20. CSE – Strategic Opportunities Research is an integral component of graduate education. Is it beneficial to isolate education (CSE’s perceived mission) and research? All peer institutions have physical and academic presence for their programs. These are used to house researchers, development teams, visitors, etc., in addition to full-time academic personnel.

21. CSE – Broadening Horizons The application scope of CSE has broadened considerably since its inception. Among major new applications are life sciences (bioinformatics and computational biology), social sciences (social media and networking), economics and game theory, and cyber-physical systems.
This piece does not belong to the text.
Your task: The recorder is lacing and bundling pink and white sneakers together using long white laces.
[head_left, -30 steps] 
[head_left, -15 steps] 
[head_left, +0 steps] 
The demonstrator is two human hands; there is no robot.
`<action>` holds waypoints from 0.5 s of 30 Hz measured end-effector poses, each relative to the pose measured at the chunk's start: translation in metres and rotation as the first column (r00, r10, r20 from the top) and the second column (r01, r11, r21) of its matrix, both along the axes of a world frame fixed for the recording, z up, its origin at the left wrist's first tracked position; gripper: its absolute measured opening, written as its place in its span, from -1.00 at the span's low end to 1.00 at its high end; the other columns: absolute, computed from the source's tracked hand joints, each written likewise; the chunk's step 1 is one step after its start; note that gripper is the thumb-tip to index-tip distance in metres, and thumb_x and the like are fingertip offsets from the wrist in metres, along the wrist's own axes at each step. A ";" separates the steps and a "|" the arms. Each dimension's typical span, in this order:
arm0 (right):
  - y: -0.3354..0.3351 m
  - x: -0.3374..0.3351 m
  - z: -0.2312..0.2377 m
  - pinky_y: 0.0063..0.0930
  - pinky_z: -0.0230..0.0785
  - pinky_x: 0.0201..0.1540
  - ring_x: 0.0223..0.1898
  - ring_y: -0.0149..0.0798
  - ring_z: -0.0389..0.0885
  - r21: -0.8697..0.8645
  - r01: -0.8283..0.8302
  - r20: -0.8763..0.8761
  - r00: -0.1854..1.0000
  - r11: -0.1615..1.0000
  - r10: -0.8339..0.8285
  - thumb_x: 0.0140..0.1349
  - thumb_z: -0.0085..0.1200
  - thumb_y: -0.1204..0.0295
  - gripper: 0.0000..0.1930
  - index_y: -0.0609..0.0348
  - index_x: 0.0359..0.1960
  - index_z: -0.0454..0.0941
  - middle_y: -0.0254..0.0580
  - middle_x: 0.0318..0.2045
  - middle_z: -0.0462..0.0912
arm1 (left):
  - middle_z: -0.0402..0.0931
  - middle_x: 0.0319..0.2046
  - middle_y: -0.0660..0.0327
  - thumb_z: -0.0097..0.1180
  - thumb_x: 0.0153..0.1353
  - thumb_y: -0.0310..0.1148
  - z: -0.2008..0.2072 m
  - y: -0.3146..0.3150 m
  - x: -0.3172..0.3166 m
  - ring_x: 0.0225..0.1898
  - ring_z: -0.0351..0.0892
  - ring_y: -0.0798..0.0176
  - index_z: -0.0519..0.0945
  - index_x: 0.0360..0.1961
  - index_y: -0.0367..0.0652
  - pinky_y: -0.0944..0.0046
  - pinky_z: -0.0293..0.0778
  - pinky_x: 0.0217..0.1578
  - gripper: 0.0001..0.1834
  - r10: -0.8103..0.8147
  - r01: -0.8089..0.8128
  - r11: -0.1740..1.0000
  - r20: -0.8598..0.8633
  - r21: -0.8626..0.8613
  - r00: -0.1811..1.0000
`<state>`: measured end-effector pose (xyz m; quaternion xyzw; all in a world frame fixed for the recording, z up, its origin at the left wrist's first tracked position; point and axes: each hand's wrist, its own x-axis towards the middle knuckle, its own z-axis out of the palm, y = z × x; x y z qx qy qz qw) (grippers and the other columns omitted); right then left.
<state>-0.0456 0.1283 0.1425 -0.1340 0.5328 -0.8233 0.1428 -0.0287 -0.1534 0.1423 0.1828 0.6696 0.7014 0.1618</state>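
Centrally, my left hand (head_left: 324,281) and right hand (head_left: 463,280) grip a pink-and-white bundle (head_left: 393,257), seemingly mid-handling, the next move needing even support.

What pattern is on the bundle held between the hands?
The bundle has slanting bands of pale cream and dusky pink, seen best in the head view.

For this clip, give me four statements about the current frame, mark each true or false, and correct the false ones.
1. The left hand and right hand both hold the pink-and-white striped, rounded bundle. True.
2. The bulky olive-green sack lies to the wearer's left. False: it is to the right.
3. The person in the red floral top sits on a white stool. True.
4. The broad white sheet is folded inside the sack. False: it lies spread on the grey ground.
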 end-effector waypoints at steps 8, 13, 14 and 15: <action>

These applications are served by a fragmented set of stake-holders on campus. There is a critical need for strategic thinking and making more effective use of limited resources.

22. CSE Path Forward CSE @ Purdue cannot compete within the current three fellowship + administrative support model. The charter and goals of CSE programs nationwide are much broader and deeper. CSE must have a coherent strategy for broadly recruiting the best graduate students and researchers, providing a home for visitors and support staff, and must compete for and support large interdisciplinary computational efforts. Can CSE adopt a PULSE-like model?

23. CSE Path Forward The resources for necessary strategic retooling of CSE@Purdue currently exist within Purdue, but are dispersed in ways that are not efficient. CSE faculty have excelled in their mission thus far, have a demonstrated track record of success, and are able and willing to provide critically needed leadership. CSE is a source of considerable pride for Purdue, and must be fostered.